§ **Task brief**:
Whatever pictures appear, omit them, and repeat the data below exactly.

▽

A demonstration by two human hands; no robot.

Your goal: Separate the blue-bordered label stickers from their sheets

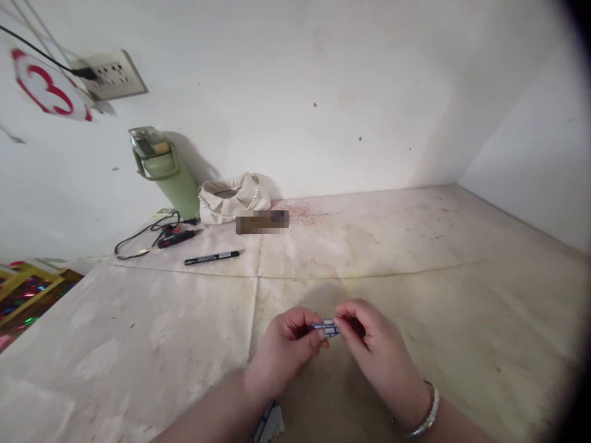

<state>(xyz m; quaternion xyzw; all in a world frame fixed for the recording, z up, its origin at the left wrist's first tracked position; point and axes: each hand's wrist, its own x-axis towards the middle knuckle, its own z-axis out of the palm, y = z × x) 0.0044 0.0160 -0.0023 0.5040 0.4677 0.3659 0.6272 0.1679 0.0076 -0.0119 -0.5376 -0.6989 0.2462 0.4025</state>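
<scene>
Between my two hands, above the cloth-covered table, is a small blue-and-white piece (330,327) with blue outlines; its exact kind I cannot make out. My left hand (290,344) pinches its left end between thumb and fingers. On the other end, the thumb and fingertips of my right hand (376,344) close around it. A bracelet (431,409) circles my right wrist. Partly hidden by my left forearm, a white sheet with blue lines (272,423) lies at the bottom edge.
A black marker (212,258) lies beyond my left hand. Behind it are a black corded tool (175,236), a green bottle (173,181), a cream bag (231,200) with beads and a blurred-out object (261,222). The wall holds a socket (113,75).
</scene>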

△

§ **Answer to this exercise**:
A demonstration by two human hands; no robot.

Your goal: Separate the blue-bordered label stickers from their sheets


<state>(xyz m; quaternion xyzw; all in a world frame fixed for the recording, z up, its origin at the left wrist's first tracked position; point and axes: each hand's wrist, its own x-axis towards the middle knuckle, its own z-axis out of the palm, y = z × x) 0.0044 0.0160 -0.0023 0.5040 0.4677 0.3659 0.6272 0.1679 0.0076 -0.0119 -0.5376 -0.6989 0.2462 0.4025</state>
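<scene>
Between my two hands, above the cloth-covered table, is a small blue-and-white piece (330,327) with blue outlines; its exact kind I cannot make out. My left hand (290,344) pinches its left end between thumb and fingers. On the other end, the thumb and fingertips of my right hand (376,344) close around it. A bracelet (431,409) circles my right wrist. Partly hidden by my left forearm, a white sheet with blue lines (272,423) lies at the bottom edge.
A black marker (212,258) lies beyond my left hand. Behind it are a black corded tool (175,236), a green bottle (173,181), a cream bag (231,200) with beads and a blurred-out object (261,222). The wall holds a socket (113,75).
</scene>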

There is nothing else to this exercise.